Work required
Below is a listing to copy exactly; no image goes into the copy.

Data excerpt
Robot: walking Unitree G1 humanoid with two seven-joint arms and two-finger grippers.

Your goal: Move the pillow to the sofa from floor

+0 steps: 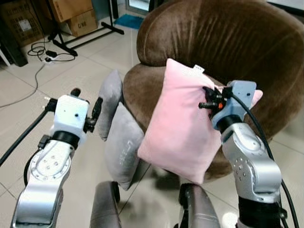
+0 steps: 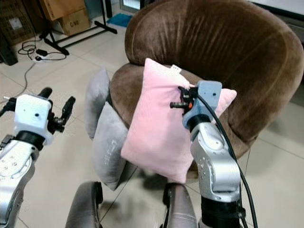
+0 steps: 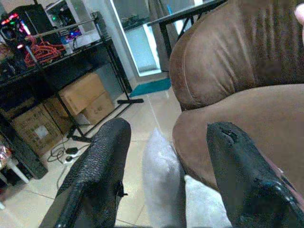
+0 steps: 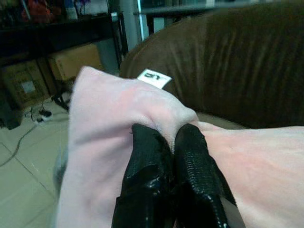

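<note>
While the right gripper (image 4: 173,142) pinched its top edge tight, the soft pink pillow (image 1: 178,128) hung in the middle of the frame, against the brown sofa (image 1: 228,42). Its small white tag (image 4: 154,78) was too blurry to read. The left gripper (image 3: 166,142) was open.

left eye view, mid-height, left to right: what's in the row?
Left tool, open → two grey pillows leaning against the sofa → pink pillow → right tool, shut on the pink pillow's edge, over the brown sofa.
</note>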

Response
Robot: walking Unitree G1 humanoid with two seven-joint arms and two-finger grippers.

Your goal: Move the pillow to the sofa from floor

+0 steps: 
+0 steps: 
+0 steps: 
+0 steps: 

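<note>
While the right gripper (image 4: 173,142) pinched its top edge tight, the soft pink pillow (image 1: 178,128) hung in the middle of the frame, against the brown sofa (image 1: 228,42). Its small white tag (image 4: 154,78) was too blurry to read. The left gripper (image 3: 166,142) was open.

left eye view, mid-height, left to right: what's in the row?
Left tool, open → two grey pillows leaning against the sofa → pink pillow → right tool, shut on the pink pillow's edge, over the brown sofa.
</note>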

With that, the exercise is finished.